The degree will qualify students for entry-level careers in the field. You can possibly seek work as a forensic science technician in crime departments, crime laboratories, morgues, and even the coroner’s office. However, you may have to fulfill the basic requirements for becoming a forensic science technician or assistant in your state. These may include:
- Background check
- Clear a state exam
- Pass a drug test
Job Description of a Forensic Science Technician
Median annual wage in 2012 according to BLS: $52,840
Growth rate according to BLS (2012 - 2022): 6%
- Analyze crime scenes and collect evidence
- Photograph crime scenes
- Record all kinds of observations
- Collect fingerprints and footprints (if any)
- Preserve evidence and transport evidence safely to laboratories
- Apply physical, biological, or chemical techniques for evidence analysis
- Consult other authorities and experts
Frequently Asked Question(s)
Q:Can you tell me about forensic science associates degree?
A:Forensic science associates degrees are easily available at many community colleges. The degree is typically for two years and you can go for it after completing your high school. Some schools may require science background. The prerequisites of admission can vary from school to school. The associate's degree aims to give foundational study in forensic science.

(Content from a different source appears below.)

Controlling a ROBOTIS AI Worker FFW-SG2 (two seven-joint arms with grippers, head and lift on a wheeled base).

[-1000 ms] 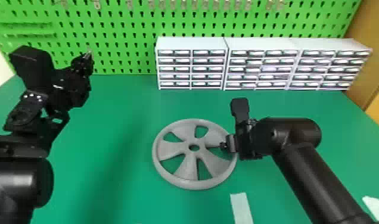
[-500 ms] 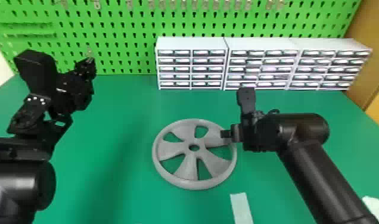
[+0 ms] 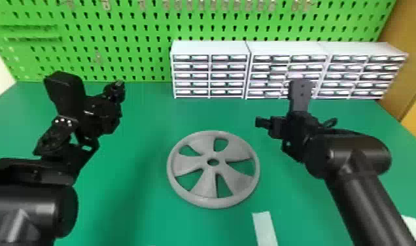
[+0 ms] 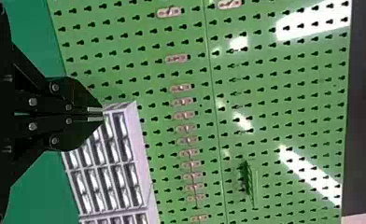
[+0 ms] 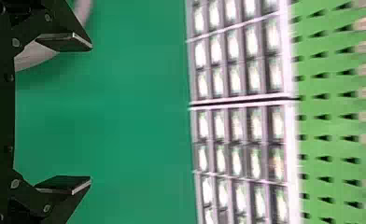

Q:What is associates in forensic and what can I do with this?
A:An associate degree in forensics is an undergraduate program. It is designed to provide students with a fundamental understanding of the field. With this qualification, you can work at assistant and entry-level in crime units and labs. The program is being offered by a number of institutes and colleges throughout the nation. Browse further for more information.
Q:What kind of a job will I have if I acquire an associate in forensics degree?
A:By acquiring an associate's degree in forensics, you will be eligible to work as a forensic science technician, blood splatter analyst, computer forensics, crime lab analyst, crime lab technician, crime scene technician, evidence technician, fingerprint analyst, forensic accountant, forensic anthropologist, forensic examiner, forensic ballistic analyst, forensic nurse and latent print examiner.
Q:What are the admission criteria for an associates degree in forensic science?
A:Typically, for entrance into an associate's degree program in forensic science require a minimum high school diploma or an equivalent GED. Aside from these two requirements, some schools may require the base of some science courses taken in school, such as; chemistry, biology, physics and math. Most schools will need a filled application form along with a letter of recommendation from an instructor.
Q:After completing my associates in forensic science, what salary should I expect?
A:According to the US Bureau of Labor Statistics, the median pay for forensic science technicians in 2012 was $52,840 annually. However this figure will vary based on the state you are employed in and your level of know-how. After your online associates forensic course, the salary will depend on several factors such as the rank of education achieved, prior skill, specialization on the job and other abilities.